5.    SERVICE LEVEL AND SUPPORT

5.1    Uptime Commitment. SettLiT uses commercially reasonable efforts designed to ensure that the Services achieves a monthly uptime of 99.5% of the time during each calendar month during the Term except for periods of scheduled downtime for routine maintenance and service (the “Uptime Commitment”).Scheduled maintenance shall not exceed eight (8) hours per month and SettLiT will make good faith efforts to schedule maintenance weekdays during the hours of 9pm - 5am EST or on weekends. Any period during which the Services is not reasonably available to Customer that falls below the Uptime Commitment will be considered “Downtime” except as specifically described herein.  The Uptime Commitment does not apply if Customer cannot access or utilize the Services because of (a) any latency or downtime due to  Customer’s acts or omissions or resulting from the their own Internet Service Provider, (b) acts of unauthorized third parties, (c) scheduled maintenance, (d) third party acts or omissions over which SettLiT has no control, (e) a force majeure event(including, without limitation, a distributed denial of service (DDoS) attack);(f) any systemic Internet failures; or (g) any failure or deficiency in the Customer’s own hardware, software or network connection.
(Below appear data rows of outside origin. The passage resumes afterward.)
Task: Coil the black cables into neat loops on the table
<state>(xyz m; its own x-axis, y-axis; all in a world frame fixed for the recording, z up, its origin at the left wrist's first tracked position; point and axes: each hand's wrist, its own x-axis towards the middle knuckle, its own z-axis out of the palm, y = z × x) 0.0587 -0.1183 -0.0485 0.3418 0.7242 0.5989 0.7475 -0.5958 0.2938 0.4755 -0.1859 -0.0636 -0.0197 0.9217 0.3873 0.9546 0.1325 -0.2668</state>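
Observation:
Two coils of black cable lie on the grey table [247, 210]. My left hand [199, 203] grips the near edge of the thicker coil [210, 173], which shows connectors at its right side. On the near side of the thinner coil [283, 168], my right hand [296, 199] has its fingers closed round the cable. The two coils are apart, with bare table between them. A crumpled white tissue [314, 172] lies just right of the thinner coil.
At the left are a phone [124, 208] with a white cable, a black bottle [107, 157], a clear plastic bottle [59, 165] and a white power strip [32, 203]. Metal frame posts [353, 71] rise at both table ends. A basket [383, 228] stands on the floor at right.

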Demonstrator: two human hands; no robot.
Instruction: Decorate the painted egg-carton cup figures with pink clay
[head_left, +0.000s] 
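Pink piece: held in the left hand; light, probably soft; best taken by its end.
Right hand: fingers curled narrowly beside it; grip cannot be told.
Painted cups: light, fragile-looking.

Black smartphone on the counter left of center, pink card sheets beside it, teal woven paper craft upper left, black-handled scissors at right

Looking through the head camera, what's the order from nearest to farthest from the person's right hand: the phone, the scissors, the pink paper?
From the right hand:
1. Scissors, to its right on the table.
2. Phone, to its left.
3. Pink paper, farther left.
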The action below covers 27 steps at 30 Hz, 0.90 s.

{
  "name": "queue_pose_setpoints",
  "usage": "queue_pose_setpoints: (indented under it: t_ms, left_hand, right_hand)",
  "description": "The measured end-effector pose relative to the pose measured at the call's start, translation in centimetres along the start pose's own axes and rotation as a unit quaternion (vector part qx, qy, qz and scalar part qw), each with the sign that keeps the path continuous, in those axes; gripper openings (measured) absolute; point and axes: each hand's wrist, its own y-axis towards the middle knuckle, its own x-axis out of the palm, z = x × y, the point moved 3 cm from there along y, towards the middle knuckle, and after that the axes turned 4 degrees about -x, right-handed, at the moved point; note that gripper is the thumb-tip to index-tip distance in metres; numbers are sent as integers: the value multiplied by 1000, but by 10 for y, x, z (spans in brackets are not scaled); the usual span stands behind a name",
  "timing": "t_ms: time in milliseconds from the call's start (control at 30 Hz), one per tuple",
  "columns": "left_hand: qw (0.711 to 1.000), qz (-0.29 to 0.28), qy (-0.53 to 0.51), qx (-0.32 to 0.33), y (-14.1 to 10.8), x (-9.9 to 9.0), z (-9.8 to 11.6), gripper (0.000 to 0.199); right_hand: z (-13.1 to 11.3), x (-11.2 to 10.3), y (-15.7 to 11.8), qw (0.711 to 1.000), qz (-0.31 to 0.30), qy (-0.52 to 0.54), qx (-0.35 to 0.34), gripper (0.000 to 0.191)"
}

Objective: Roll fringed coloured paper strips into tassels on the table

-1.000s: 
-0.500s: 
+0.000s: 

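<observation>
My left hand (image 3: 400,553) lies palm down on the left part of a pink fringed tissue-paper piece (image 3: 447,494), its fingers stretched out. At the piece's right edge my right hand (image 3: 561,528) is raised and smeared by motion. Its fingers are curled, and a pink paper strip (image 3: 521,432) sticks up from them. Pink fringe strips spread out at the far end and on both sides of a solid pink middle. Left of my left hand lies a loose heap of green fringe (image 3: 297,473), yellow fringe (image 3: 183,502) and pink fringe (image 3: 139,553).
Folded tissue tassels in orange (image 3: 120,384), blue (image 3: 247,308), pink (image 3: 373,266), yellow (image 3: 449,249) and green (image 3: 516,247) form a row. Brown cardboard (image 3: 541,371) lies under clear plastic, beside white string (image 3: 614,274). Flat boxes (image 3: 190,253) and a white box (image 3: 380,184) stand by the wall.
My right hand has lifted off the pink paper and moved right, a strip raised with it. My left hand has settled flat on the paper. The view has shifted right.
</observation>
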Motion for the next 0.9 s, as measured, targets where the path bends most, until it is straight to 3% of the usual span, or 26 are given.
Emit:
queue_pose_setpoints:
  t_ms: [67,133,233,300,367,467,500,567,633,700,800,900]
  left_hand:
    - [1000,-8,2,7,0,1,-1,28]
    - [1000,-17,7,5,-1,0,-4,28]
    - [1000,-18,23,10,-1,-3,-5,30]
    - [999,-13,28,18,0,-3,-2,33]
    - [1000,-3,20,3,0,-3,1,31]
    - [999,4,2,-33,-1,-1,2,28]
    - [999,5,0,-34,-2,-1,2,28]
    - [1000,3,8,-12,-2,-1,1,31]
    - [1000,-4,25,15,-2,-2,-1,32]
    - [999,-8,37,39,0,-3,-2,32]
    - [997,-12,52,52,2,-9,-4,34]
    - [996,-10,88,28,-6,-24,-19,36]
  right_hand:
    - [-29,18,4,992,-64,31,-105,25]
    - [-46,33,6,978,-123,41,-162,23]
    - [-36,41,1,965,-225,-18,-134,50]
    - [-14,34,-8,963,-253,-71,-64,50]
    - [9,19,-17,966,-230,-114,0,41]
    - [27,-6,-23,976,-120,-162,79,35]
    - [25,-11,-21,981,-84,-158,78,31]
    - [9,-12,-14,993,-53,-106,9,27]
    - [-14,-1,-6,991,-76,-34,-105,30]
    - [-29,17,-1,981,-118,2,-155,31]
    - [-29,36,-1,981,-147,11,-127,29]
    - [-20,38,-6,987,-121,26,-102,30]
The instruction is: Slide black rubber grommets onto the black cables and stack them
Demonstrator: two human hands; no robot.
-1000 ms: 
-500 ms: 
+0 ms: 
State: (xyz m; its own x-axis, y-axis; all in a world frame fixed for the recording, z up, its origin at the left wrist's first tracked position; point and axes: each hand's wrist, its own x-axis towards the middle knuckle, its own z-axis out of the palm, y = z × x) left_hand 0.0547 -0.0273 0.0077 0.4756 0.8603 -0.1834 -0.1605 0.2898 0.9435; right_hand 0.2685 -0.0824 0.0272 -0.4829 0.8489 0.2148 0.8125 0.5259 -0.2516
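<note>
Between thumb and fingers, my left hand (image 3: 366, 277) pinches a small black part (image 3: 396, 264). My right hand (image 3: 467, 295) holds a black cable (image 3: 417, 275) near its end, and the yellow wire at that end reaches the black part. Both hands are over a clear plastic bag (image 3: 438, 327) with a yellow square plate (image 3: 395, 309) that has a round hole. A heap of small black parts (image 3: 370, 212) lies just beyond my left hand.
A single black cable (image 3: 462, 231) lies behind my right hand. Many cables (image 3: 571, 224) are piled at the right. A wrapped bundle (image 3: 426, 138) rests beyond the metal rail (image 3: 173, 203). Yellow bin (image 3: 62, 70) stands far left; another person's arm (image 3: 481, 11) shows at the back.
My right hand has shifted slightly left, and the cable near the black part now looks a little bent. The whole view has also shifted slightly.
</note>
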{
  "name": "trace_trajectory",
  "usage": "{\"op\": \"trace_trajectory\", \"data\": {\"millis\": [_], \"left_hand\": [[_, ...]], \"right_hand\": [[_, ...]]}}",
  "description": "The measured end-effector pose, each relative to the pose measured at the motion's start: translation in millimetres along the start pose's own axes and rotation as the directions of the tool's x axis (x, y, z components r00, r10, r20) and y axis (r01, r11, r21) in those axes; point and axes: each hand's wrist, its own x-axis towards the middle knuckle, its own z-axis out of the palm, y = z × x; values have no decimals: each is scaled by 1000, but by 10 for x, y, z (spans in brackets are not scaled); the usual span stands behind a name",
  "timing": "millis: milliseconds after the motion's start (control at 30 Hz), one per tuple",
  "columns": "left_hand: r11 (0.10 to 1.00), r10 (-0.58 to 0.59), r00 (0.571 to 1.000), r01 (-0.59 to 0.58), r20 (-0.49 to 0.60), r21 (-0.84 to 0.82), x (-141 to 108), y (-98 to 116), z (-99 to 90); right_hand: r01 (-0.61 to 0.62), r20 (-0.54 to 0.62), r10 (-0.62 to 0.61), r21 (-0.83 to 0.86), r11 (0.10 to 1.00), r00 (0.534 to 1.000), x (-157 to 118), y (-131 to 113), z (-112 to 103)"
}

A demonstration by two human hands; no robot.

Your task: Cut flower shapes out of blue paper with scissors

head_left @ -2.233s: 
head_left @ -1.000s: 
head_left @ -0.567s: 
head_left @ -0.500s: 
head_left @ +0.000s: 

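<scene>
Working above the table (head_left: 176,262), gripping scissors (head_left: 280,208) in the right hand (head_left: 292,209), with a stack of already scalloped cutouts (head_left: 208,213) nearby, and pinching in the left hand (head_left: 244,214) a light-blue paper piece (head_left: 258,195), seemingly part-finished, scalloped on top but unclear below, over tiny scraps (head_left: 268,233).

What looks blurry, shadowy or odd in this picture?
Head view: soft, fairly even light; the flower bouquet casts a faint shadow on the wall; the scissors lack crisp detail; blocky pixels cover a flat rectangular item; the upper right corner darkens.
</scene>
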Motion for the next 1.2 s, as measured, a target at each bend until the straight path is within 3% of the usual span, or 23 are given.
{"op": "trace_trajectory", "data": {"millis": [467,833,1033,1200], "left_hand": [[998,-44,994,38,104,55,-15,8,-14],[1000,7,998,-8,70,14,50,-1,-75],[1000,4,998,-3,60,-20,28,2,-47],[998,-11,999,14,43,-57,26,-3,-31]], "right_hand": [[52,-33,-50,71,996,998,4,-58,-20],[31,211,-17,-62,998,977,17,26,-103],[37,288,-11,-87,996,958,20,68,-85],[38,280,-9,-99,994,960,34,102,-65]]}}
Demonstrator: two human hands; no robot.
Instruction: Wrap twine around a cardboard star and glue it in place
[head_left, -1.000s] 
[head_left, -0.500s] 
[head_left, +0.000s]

5.2    Downtime. Downtime shall begin to accrue as soon as Customer (with notice to SettLiT) recognizes that downtime is taking place and continues until the availability of the Services is restored. In order to receive downtime credit, Customer must notify SettLiT in writing within 24 hours from the time of downtime, and failure to provide such notice will forfeit the right to receive downtime credit.  Such credits may not be redeemed for cash and shall not be cumulative beyond a total of credits for one (1) week of Fees attributable to the Services in any one (1) calendar month in any event.  SettLiT will only apply a credit to the month in which the incident occurred. SettLiT’s blocking of data communications or other Service in accordance with its policies shall not be deemed to be downtime for which Customer will be entitled to a credit hereunder.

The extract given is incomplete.